Cyber Incident Victim: Czech Army
Date:
Jul 2025
Location:
Czechia
Summary
An Asian state‑aligned cyber‑espionage group conducted a year‑long campaign that breached government and critical‑infrastructure networks in over thirty‑seven countries, targeting entities such as law‑enforcement agencies, finance ministries, a parliament and senior officials. In the Czech Republic, the group performed reconnaissance on the Army, police, parliament and foreign‑ministry networks following a presidential meeting with the Dalai Lama, using tailored phishing emails and unpatched vulnerabilities to exfiltrate emails, financial and military communications. Palo Alto Networks identified the intrusions, notified the affected organizations and offered assistance, while U.S. agencies acknowledged the campaign and worked with partners to mitigate the exploited flaws.
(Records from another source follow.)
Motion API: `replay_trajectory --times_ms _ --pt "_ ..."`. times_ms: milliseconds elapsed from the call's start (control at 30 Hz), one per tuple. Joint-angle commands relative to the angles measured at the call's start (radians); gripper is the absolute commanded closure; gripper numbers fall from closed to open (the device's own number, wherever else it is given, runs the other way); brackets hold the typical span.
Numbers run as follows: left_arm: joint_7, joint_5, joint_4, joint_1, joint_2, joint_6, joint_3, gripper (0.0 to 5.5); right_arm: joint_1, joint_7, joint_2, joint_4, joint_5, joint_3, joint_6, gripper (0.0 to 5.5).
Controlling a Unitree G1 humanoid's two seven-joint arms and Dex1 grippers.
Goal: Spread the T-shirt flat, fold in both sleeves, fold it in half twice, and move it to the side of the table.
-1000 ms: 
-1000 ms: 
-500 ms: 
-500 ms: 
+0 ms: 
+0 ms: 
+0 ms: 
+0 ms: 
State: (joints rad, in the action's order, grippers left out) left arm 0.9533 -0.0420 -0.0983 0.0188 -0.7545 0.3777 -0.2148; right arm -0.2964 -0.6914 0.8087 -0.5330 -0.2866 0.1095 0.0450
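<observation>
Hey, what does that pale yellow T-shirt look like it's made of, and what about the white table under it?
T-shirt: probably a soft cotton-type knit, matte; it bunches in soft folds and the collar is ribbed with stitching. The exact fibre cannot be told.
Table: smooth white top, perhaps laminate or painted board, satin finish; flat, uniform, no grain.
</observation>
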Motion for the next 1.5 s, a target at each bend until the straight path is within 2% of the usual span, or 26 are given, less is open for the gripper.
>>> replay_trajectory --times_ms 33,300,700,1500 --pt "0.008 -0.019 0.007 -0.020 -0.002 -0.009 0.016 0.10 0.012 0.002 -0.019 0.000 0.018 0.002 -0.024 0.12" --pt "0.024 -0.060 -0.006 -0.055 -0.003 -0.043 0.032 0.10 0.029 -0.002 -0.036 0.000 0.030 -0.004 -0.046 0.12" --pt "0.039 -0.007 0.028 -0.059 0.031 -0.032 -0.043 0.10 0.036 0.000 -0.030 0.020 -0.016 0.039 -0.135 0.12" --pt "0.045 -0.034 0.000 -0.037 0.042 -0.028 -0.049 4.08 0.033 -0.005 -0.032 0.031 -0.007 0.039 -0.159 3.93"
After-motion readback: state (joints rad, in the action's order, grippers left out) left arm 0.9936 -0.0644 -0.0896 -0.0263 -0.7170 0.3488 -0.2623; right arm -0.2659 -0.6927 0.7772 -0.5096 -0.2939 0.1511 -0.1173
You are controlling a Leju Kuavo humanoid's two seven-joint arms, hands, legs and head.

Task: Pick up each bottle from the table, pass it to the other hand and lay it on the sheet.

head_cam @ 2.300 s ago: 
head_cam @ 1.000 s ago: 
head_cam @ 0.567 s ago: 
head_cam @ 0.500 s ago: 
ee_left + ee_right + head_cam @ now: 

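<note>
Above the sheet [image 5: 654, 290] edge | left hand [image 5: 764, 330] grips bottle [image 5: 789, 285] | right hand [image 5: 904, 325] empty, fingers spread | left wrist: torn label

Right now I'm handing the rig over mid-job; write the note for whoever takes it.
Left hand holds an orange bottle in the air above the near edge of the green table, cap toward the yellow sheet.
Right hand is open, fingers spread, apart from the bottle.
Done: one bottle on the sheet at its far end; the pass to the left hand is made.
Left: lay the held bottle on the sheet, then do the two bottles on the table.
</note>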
| CIA Posture | Motives | Tactics, Techniques & Procedures |
|---|---|---|
| Available to members | 1 motive | 2 techniques |
| Threat Actors | Type | Location |
|---|---|---|
| 0 actors | Available to members | Available to members |
Description
In July 2025, Czech President Petr Pavel met with the Dalai Lama, an event that preceded a series of cyber‑espionage activities directed at Czech governmental institutions. According to the Palo Alto Networks Unit 42 report, in the weeks following that meeting the state‑aligned Asian hacking group conducted reconnaissance on multiple Czech government targets, specifically naming the Army, police, Parliament and the Ministry of Foreign Affairs as part of their surveillance effort. The reconnaissance phase involved gathering information about network structures, identifying potential entry points and monitoring communications related to military and police operations. The report does not detail any successful compromise of the Czech Army’s systems during this reconnaissance, but it notes that the group’s broader campaign included the use of highly‑targeted fake emails and exploitation of known, unpatched security flaws to gain access to victim networks. The attackers’ activities were timed to coincide with geopolitical events such as diplomatic missions and trade negotiations, suggesting an intent to collect sensitive information relevant to those developments.
Palo Alto Networks researchers confirmed that the group managed to access and exfiltrate sensitive data from the email servers of some victims, although the report does not specify which Czech institutions had their email compromised. Upon discovering the breaches, the firm notified the affected organizations and offered them assistance in remediation and further investigation. The US Cybersecurity and Infrastructure Security Agency acknowledged the campaign and stated that it was collaborating with international partners to prevent the hackers from exploiting the vulnerabilities outlined in the report. Representatives of the FBI and CIA declined to comment on the matter, and the NSA did not respond to a request for comment. The Czech National Cyber and Information Security Authority likewise did not provide a response to inquiries about the report, while the Chinese Embassy in Prague dismissed the allegations against the Czech Republic as unsubstantiated. The report also highlighted that the hacking group was suspected of operating in numerous other countries, including Germany, Poland, Greece, Italy, Cyprus, Indonesia, Malaysia, Mongolia, Panama and others, indicating a wide‑spanning espionage operation that intersected with the Czech reconnaissance activities.